**HOW TO COMPLETE THIS TASK**
Repeat the data that follows, word for word, without the images.

**EXERCISE DATA**
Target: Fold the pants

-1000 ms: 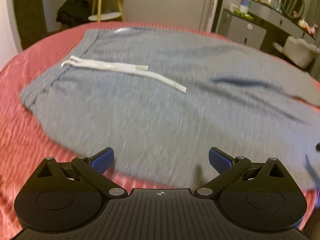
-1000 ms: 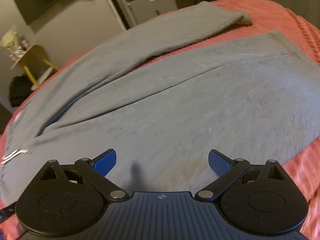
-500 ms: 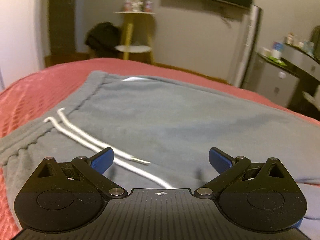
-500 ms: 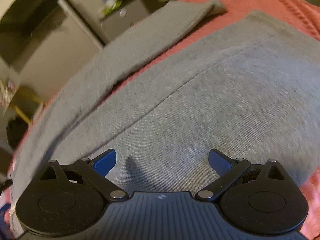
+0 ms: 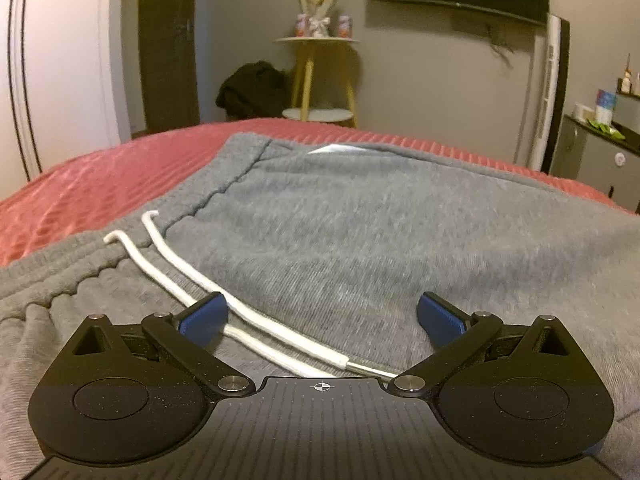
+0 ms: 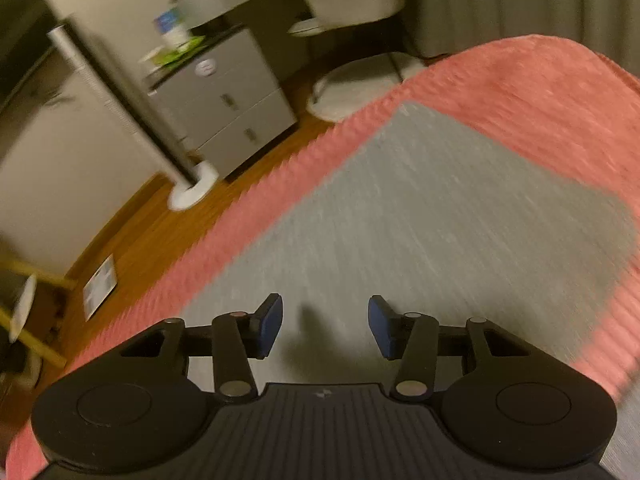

**WRITTEN SOLUTION**
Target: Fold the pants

-1000 ms: 
-1000 ms: 
-500 ms: 
-500 ms: 
+0 ms: 
+0 ms: 

No part of the exercise is left unanswered.